SATIRA è l’anagramma della parola RISATA. Esatto.
E questo, che si sia trattato di una coincidenza o di una forzatura linguistica voluta, è già di per sè straordinario. E’ una sorta di equazione lessicale, un esperimento riuscitissimo di equità della parola: definire il fenomeno responsabile della nostra ilarità rimescolando le lettere stesse del termine RISATA. Un capolavoro. Un sistema perfetto.
Altri casi di sistemi linguisticamente perfetti si potrebbero avere se anche il termine POLITICO corrispondesse al termine FANNULLONE, se la parola FONDAMENTALISTA corrispondesse al vocabolo IMBECILLE, e così via…
Ma in questo caso, anche interpellando il migliore esperto in anagrammi, non riusciremmo nel nostro intento: le lettere a volte sono insufficienti, inflessibili, e la matematica e le sue regole non perdonano. Anche per questo il linguaggio cambia parallelamente al cambiare dei nostri costumi e della nostra società e certe parole scompaiono, altre mutano, altre ancora modificano, con un processo quasi naturale, il proprio significato originario.
La parola SATIRA invece no.
Fin dai tempi dell’antica Grecia ha mantenuto vivo il suo significato e, cosa più importante, la sua funzione: quella di parlare di noi, dei tempi che viviamo, scuotendo le coscienze verso le ingiustizie, le assurdità del quotidiano, le angherie dei potenti e tutto ciò che di marcio sia talmente radicato nella società da non essere più visibile da occhi normali.
E’ qui che la satira entra in gioco attraverso il punto di vista di chi la esercita; ed è qui che, se la satira funziona, riesce a risvegliare le coscienze, talvolta sollevando polemiche, accuse e scandali.
Scandali, accuse e polemiche che, se nell’antica Grecia portavano alla caduta di buona parte della classe politica ateniese, ai nostri tempi riescono ancora a far venir fuori tutta la nostra indignazione, la nostra rabbia e il nostro sgomento, espresso utilizzando l’arma più comune che abbiamo: i social network.
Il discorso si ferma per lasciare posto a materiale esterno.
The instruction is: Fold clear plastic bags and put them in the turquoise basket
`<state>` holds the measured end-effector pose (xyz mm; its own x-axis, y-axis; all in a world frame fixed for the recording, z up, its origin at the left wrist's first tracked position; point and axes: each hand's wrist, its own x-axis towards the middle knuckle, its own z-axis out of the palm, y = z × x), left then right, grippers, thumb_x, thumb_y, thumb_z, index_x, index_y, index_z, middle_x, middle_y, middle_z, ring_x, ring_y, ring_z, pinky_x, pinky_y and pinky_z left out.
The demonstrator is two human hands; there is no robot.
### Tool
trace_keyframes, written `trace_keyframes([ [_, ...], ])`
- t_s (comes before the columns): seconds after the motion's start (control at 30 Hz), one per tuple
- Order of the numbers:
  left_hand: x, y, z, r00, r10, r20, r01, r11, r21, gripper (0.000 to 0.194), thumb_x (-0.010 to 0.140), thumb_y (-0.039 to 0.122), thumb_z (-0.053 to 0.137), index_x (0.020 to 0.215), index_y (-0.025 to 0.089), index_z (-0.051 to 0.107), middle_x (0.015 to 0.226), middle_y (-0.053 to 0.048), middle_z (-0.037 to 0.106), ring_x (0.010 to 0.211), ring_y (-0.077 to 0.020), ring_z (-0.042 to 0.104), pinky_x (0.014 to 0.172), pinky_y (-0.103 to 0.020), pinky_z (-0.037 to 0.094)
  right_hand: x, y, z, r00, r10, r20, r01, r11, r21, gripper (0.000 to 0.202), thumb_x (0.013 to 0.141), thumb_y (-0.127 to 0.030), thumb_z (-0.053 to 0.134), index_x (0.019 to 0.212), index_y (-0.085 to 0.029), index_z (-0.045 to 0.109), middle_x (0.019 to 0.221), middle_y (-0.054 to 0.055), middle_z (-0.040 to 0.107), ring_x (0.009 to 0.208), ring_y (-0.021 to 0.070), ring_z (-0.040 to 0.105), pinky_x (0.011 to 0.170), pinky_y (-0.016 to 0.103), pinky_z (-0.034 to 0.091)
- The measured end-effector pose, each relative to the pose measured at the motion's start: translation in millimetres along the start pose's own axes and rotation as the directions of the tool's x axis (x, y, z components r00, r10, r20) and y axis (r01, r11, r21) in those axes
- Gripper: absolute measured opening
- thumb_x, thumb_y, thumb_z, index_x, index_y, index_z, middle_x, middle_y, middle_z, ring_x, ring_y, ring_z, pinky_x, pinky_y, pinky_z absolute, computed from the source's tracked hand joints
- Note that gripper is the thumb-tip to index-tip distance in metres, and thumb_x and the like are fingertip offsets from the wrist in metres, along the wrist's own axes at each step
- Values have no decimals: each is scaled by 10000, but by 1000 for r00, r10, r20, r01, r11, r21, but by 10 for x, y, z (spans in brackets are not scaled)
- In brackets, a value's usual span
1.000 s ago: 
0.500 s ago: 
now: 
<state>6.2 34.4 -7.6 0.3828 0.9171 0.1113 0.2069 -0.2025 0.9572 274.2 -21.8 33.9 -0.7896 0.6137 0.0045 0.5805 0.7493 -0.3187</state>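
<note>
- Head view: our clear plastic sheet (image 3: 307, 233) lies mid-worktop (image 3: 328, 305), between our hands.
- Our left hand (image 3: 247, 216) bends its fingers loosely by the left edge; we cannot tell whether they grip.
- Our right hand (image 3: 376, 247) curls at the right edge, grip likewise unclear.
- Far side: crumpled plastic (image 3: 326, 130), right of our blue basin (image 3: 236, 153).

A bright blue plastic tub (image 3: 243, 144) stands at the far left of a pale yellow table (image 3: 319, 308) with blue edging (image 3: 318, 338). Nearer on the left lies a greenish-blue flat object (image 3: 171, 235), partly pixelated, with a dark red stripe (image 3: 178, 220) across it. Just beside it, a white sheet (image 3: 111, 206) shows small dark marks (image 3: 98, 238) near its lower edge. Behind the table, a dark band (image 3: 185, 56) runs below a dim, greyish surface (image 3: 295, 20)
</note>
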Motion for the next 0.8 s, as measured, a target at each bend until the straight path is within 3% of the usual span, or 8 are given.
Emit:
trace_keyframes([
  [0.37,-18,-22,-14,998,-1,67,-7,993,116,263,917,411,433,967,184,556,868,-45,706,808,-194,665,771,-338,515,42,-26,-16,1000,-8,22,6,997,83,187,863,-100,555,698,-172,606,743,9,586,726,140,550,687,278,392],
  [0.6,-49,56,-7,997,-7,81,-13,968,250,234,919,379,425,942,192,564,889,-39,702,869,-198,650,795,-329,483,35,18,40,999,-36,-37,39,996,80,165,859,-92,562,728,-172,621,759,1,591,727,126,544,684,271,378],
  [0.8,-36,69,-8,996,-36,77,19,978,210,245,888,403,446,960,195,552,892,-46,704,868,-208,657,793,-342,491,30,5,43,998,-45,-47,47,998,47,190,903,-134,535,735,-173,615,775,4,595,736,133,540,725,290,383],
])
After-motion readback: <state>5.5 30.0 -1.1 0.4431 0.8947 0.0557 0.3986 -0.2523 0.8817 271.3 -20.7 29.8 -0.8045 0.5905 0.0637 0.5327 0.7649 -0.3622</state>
Ed ecco in pochi click venir fuori il sentimento del Popolo2.0: una caterva incalcolabile di parole e di enunciati di varia categoria, di prese di posizione e di indignazione della durata di pochi secondi, da misurarsi con il numero di “mi piace” ricevuti. Una roba da far indignare gli Inti Illimani e il loro Pueblo Unido che Jamàs sera vencido.
In tempi di comunicazioni veloci e indignazioni facili serve ancora uno strumento come la satira, dunque?
Assolutamente si.
E servirà sempre finchè esisteranno dei poteri forti che cercano di esercitare la loro prepotenza; servirà sempre finchè ci saranno delle persone di qualsiasi età, sesso o religione convinte di poter imbracciare un kalashnikov e aprire il fuoco sulla redazione di un giornale satirico; servirà fin quando qualsiasi grande potenza bombarderà piccoli stati dalla parte opposta del mondo per impossessarsi delle proprie risorse; servirà fino a quando tutti, sui social network, sceglieranno di essere “Charlie” e di non esserlo per questo, quello e quell’altro motivo. Servirà fino a quando qualcuno dirà che la redazione di “Charlie Hebdo”, un pochino, se la sia andata a cercare: che certe vignette non si fanno, che Dio non si tocca; ma se la satira è un attacco comico verso i potenti, chi è, al mondo, più potente e soggetto alla satira di Dio?!
Servirà fino a quando un certo moralismo medievale non smetterà di permeare ogni angolo del pensiero e dell’agire comune. Servirà fino a quando ci saranno discriminazioni di qualsiasi tipo. Servirà fino a quando non prenderemo coscienza che per vivere sereni e in pace basterebbe esercitare il nostro diritto più semplice: quello di essere umani.
Per questo la satira serve e ci servirà ancora a lungo.
E proprio per questo fino a quando una sola di queste cose continuerà ad esistere, continueranno ad esistere occhi e bocche in grado di notarle e farle notare. Perchè un mondo visto con gli occhi chiusi sarebbe un mondo al buio. E tutti noi, in fondo, abbiamo una gran paura, del buio.